[TASK TO CARRY OUT] Of the entries below, return exactly those lines that fall between the one containing "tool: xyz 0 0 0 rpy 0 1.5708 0" and the one containing "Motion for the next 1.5", the two end lines included.
[Start of section]
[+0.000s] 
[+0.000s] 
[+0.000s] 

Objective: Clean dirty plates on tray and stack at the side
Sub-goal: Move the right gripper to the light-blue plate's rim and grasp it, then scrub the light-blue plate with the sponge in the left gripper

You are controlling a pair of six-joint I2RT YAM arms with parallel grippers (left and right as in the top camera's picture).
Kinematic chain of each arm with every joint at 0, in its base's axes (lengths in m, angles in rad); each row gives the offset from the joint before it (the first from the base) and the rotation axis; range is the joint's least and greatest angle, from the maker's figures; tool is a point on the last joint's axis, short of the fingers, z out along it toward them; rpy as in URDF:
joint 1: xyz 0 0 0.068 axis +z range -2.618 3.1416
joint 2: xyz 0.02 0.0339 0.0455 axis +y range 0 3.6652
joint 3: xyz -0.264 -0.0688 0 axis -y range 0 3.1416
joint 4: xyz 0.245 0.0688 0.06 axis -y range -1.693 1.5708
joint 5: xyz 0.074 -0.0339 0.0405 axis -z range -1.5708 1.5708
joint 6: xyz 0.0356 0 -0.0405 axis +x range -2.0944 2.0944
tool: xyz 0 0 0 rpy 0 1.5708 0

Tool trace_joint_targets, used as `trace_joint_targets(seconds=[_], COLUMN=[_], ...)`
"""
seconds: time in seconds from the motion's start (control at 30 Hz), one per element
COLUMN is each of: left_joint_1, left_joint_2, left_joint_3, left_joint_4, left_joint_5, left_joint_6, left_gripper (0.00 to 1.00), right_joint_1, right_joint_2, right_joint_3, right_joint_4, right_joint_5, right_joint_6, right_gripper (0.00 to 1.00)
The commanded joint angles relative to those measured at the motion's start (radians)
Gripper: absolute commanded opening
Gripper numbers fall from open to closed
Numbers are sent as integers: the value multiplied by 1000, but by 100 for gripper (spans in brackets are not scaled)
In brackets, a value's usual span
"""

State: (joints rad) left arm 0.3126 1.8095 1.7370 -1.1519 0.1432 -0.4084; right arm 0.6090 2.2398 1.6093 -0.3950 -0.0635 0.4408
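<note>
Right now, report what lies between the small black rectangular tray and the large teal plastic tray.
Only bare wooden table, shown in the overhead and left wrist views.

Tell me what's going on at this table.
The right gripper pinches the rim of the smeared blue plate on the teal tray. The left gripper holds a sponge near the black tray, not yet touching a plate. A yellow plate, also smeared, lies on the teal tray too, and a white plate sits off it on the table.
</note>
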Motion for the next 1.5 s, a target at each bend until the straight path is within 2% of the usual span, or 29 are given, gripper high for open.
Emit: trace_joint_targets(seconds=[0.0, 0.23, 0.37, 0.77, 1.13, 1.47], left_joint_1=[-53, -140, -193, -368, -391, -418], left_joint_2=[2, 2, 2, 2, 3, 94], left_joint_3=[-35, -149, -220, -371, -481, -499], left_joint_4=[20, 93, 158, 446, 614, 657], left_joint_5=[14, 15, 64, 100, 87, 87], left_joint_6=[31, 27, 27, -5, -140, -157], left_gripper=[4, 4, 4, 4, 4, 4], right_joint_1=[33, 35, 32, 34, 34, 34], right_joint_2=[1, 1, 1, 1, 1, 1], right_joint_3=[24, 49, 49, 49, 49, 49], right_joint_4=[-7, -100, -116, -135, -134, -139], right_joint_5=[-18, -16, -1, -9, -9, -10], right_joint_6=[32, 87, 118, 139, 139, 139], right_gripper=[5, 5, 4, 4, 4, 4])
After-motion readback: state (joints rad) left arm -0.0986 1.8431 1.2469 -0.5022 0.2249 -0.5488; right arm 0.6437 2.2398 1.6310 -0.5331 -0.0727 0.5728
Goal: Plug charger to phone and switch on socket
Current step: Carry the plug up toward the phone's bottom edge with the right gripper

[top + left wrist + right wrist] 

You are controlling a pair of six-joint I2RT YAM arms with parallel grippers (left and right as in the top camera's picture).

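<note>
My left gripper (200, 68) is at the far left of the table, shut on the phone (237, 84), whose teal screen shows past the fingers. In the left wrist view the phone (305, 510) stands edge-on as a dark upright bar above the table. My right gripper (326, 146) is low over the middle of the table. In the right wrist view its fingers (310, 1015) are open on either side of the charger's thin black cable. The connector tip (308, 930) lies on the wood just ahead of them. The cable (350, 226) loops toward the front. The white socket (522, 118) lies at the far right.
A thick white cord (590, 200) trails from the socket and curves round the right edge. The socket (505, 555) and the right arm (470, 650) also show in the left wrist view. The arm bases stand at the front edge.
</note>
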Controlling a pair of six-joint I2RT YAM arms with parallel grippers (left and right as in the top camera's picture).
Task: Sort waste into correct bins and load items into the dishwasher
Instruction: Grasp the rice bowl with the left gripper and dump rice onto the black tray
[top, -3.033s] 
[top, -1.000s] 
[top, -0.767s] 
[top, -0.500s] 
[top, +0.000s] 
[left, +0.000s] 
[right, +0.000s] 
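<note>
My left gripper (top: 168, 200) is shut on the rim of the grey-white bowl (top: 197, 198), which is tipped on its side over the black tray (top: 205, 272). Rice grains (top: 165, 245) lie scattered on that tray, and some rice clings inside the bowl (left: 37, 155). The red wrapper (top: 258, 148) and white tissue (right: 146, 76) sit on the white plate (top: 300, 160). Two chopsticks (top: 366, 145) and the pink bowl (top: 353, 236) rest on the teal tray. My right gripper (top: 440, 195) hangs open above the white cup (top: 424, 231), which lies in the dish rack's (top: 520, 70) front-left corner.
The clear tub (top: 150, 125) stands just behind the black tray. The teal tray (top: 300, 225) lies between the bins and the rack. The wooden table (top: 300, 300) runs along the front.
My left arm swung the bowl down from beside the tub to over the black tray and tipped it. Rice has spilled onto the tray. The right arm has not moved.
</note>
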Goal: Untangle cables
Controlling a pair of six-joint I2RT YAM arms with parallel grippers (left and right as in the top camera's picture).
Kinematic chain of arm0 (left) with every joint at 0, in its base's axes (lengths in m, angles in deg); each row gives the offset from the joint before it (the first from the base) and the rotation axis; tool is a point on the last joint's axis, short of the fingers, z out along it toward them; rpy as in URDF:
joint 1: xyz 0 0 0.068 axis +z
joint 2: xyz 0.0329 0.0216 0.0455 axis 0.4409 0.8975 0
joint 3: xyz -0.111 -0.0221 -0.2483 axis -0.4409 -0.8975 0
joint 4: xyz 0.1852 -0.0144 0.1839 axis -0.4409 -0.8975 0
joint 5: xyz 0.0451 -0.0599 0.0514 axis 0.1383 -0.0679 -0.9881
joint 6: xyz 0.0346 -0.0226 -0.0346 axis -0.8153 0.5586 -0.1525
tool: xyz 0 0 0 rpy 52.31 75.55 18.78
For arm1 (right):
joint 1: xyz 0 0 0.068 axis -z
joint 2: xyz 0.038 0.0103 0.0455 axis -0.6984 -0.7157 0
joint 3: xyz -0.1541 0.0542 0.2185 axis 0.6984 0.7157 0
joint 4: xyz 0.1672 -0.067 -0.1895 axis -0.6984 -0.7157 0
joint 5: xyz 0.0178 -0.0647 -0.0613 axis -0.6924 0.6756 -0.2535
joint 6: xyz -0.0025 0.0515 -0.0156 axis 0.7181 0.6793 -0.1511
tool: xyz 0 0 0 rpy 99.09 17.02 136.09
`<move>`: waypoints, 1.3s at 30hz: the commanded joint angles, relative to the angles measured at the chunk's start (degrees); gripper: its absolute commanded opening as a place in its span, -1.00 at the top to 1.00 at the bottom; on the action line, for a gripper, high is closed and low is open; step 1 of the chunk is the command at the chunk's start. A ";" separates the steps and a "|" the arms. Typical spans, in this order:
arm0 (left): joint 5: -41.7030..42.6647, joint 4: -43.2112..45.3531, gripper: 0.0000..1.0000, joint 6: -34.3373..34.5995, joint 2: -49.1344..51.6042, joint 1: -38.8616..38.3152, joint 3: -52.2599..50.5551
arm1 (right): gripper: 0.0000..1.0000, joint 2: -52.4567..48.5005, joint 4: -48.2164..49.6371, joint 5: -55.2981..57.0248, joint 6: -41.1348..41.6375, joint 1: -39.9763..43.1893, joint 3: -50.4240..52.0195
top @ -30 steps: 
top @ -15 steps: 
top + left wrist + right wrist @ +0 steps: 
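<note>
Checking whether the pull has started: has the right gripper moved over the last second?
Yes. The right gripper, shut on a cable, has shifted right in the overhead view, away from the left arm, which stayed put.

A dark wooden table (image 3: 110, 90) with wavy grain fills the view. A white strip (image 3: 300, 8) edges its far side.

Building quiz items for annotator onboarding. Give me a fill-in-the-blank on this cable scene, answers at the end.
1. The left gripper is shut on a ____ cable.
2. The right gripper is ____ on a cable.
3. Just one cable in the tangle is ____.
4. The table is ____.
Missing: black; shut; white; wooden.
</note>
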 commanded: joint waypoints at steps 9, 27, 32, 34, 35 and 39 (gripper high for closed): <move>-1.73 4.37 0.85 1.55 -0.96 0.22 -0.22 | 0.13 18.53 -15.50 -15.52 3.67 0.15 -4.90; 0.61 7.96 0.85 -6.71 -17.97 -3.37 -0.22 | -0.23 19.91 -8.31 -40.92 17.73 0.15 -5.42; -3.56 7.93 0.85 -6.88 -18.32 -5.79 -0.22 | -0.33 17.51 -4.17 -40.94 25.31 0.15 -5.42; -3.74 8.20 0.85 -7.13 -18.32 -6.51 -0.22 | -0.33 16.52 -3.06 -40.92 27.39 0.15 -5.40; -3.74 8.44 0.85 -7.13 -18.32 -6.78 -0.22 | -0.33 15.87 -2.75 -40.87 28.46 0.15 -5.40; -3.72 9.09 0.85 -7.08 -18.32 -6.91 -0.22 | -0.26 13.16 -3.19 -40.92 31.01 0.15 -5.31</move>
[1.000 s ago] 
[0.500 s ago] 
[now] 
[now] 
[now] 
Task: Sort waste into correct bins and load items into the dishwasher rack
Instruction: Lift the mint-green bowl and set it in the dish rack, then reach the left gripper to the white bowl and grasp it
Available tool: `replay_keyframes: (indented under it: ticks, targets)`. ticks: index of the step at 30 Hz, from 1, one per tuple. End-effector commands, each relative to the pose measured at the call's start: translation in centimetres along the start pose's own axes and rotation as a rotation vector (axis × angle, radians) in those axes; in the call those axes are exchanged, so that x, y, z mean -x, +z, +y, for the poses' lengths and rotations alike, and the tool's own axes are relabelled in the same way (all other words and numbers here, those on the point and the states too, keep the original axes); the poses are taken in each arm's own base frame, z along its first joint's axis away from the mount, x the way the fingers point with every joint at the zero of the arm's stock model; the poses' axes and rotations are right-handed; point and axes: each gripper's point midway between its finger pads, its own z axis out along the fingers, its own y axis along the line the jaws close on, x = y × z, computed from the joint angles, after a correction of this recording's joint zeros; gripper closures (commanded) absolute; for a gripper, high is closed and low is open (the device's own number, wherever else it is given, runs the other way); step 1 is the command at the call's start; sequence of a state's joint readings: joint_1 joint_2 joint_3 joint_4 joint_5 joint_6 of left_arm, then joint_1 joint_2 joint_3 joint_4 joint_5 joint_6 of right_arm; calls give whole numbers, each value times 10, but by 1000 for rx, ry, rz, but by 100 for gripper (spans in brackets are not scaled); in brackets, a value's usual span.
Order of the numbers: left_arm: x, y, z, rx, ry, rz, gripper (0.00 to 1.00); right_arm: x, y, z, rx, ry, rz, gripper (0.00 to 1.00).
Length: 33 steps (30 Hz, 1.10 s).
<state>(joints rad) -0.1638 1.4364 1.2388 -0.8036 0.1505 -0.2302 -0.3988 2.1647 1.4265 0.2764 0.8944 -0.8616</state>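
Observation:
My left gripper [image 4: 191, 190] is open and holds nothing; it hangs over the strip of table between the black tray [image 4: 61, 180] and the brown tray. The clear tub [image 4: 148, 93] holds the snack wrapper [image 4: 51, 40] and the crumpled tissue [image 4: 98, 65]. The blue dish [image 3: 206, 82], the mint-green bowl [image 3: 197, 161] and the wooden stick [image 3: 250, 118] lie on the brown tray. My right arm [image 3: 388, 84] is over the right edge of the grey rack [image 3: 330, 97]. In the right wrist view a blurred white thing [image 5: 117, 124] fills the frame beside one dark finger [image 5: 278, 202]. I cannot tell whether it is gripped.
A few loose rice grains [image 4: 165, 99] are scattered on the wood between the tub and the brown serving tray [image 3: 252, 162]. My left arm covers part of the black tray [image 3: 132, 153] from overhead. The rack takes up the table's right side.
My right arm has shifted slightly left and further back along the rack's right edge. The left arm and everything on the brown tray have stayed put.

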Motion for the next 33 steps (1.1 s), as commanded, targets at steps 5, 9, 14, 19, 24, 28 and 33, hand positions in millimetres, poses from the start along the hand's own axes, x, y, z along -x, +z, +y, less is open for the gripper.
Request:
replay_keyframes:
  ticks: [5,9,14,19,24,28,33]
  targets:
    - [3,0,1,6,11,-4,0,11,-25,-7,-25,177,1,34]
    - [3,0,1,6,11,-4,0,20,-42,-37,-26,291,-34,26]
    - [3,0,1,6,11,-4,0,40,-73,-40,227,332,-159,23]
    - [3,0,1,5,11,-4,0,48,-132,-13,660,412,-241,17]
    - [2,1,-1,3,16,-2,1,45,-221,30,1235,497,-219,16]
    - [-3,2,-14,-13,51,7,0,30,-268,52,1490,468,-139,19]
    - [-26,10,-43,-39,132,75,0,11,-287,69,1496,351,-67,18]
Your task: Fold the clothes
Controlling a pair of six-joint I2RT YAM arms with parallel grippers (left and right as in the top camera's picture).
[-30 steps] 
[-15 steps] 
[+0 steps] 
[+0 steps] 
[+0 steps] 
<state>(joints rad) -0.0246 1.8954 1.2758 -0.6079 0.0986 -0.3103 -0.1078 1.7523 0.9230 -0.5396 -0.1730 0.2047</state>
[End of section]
[ANSWER TO THIS EXERCISE]
tool: xyz 0 0 0 rpy 0 1.5708 0

Tool trace_joint_targets, used as `trace_joint_targets(seconds=[_], COLUMN=[_], ...)`
"""
seconds: time in seconds from the motion's start (control at 30 Hz), one per element
COLUMN is each of: left_joint_1, left_joint_2, left_joint_3, left_joint_4, left_joint_5, left_joint_6, left_gripper (0.00 to 1.00), right_joint_1, right_joint_2, right_joint_3, right_joint_4, right_joint_5, right_joint_6, right_gripper (0.00 to 1.00)
The commanded joint angles relative to those measured at the motion's start (radians)
Gripper: absolute commanded opening
Gripper numbers fall from open to closed
Numbers are sent as integers: the value multiplied by 1000, but by 100 for gripper (spans in brackets are not scaled)
In brackets, a value's usual span
"""

State: (joints rad) left arm 0.3126 1.8095 1.7370 -1.1519 0.1432 -0.4084; right arm 0.6090 2.2398 1.6093 -0.3950 -0.0635 0.4408
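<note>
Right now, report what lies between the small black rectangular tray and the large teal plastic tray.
Only bare wooden table, shown in the overhead and left wrist views.

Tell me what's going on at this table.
The right gripper pinches the rim of the smeared blue plate on the teal tray. The left gripper holds a sponge near the black tray, not yet touching a plate. A yellow plate, also smeared, lies on the teal tray too, and a white plate sits off it on the table.
</note>
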Motion for the next 1.5 s, a target at each bend until the straight path is within 2% of the usual span, or 29 are given, gripper high for open.

That concludes the answer to this exercise.